Jamaican poet and journalist, Una Marson, was a role model for women within the Black Internationalist community and her work contributed greatly to the recognition of West Indian literature – her own writing included.
Una Maud Victoria Marson was born in 1905 in Santa Cruz in St. Elizabeth Parish, Jamaica, where she grew up in a middle-class family as the youngest of six children to Ada Marson and Solomon Isaac. Her father was a pastor and also a member of the board of trustees at the all-girls boarding school that Una would attend. In 1915, the same year as Una’s enrolment at the school, her father passed away, leaving the family in a financial crunch. His untimely death meant that they had to move to the much bigger city of Kingston, but Una was able to stay in school nevertheless. About her father, Marson’s biographer, Dr. Delia Jarrett-Macauley, said that “[s]he had a loving but tough relationship with him and explored how young Jamaican women can break away from their patriarchal men in her later work, including her first play ‘At What A Price.’”
In her early 20ies, Una became Jamaica’s first magazine publisher when she started her own independent publication The Cosmopolitan, which she used as a platform to discuss racial, social, and feminist issues of her country. As an advocate of women’s suffrage in Jamaica, she was especially concerned with women’s education and employment opportunities as well as self-help groups.
Her play, At What A Price, was such a great success that, in 1932, she was able to finance her own journey to London, where she would live and work for many years. Moving to London ended up making Marson more conscious about her appearance and her Caribbean cultural heritage.
Una Marson’s work was fundamental to the Caribbean peoples’ representation in the international community, and through her role as an activist and intellectual, she was able to discuss issues such as race, class, and gender politics from her own point of view – a black woman. When she moved to London, she experienced racism and sexism for the first time. Her seven-part poem series N***** from 1933 addresses the kind of episodes that she was exposed to in this new place:
“They called me “Nigger,”
Those little white urchins
They laughed and shouted
As I passed along the street
They flung it at me:
“Nigger! Nigger! Nigger!”
What made me keep my fingers
From choking the words in their throats?”

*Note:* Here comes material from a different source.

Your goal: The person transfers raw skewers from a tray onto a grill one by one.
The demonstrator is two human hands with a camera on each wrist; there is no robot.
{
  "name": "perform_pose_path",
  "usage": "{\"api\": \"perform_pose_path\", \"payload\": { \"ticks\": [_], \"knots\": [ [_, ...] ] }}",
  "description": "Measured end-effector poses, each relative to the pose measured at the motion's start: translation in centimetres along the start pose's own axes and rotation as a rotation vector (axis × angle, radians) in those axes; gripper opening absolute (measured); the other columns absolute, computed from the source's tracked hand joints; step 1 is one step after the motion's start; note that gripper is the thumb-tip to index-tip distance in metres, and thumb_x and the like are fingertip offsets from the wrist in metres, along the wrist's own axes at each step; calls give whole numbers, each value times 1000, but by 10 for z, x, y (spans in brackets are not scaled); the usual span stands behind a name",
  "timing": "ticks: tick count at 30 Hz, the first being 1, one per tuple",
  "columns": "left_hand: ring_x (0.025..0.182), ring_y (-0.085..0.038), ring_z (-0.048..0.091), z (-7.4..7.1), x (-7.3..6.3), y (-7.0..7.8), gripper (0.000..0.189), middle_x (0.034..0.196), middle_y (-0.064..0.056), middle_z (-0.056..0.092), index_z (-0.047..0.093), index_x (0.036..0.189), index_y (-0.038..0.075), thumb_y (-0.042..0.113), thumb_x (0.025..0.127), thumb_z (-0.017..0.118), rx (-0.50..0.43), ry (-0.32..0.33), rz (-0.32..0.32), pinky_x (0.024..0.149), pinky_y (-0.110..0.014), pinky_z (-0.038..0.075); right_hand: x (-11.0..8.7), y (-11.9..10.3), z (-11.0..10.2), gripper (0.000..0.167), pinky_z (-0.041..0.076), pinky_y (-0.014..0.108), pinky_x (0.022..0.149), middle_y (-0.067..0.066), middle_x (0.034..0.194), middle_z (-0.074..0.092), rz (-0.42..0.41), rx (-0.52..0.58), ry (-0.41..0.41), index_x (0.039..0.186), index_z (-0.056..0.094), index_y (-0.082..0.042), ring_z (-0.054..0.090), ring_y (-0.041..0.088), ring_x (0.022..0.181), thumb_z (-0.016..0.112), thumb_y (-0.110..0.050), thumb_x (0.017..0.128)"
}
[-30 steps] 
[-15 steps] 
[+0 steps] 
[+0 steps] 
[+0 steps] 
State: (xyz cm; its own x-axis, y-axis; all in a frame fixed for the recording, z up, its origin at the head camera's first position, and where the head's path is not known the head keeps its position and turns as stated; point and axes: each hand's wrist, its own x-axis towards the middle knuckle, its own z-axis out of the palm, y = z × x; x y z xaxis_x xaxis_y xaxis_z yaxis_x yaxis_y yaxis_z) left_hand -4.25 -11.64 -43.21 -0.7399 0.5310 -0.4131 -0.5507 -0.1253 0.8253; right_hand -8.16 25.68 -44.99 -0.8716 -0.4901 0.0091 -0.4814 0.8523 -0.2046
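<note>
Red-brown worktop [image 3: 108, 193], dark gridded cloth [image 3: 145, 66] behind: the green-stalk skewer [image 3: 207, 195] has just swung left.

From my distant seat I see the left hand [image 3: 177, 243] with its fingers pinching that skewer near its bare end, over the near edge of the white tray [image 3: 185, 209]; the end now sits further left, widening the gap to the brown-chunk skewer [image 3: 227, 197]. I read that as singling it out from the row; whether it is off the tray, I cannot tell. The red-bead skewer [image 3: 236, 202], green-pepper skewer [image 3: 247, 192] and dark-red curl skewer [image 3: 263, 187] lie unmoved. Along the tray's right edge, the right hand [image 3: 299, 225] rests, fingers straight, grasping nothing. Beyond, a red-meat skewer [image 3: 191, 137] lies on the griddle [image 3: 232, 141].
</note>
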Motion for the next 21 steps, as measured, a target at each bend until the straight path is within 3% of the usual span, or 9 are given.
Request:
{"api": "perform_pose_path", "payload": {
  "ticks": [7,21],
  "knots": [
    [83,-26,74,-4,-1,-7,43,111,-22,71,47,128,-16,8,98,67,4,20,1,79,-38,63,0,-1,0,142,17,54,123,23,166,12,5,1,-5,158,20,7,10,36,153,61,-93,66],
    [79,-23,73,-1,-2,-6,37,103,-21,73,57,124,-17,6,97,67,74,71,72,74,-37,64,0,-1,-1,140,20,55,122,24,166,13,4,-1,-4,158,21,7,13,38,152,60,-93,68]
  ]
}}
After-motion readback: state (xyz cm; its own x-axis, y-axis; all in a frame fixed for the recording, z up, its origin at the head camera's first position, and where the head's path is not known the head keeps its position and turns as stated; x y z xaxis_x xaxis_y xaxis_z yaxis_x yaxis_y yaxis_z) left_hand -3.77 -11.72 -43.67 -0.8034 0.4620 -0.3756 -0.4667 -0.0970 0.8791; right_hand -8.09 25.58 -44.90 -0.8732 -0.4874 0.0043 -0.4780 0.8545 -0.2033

In London at this time, Una found herself at the centre of a Pan-Africanist movement – Black Internationalism, which is a loose term that describes an ideology that connects all people of African heritage no matter their place of birth. It urges political and intellectual solidarity within the movement which includes key figures such as Malcolm X. However, Marson managed to introduce a women’s perspective to the movement, which was a space that was otherwise dominated by black men, who were occupied by a struggle to become independent from European colonialism and racism. Her feminist spin on mainstream black internationalist discourse also demanded the attention of white feminists. She presented struggles that black women in particular had to endure; for instance, she addressed the influence of Eurocentric beauty standards in contrast to the natural looks of Black woman. In the poem Kinky Hair Blues, she writes:
“I like me black face
And me kinky hair.
But nobody loves dem,
I jes don’t tink it’s fair.”
In 1935, Marson attended the Congress of International Women in Istanbul. As the only black woman there, she made a case for solidarity among feminists regardless of ethnicity, and thereby bringing the reality of racism into the, predominantly white, feminist forum.
Back in London, she spent her time working as a journalist for BBC, and, in this job, she would go on to become the station’s first black producer in 1942. This is when she hosted and produced the iconic radio programme Caribbean Voices in which messages to families of soldiers serving in the second world war were read over airwaves. The show became a discussion forum for West Indian literature and ensured world-wide recognition of several Caribbean writers.
On May 6, 1965, Una Marson died of a heart attack in Kingston, Jamaica. Her work and style of writing stayed true to her Jamaican roots and delivered a message that would not have had the same punch had she opted for the British literary style that dominated writing at the time. Her deviating sense of direction within the community inspired future generations of activist writers to embrace their background and present their struggles for cultural assertion through it.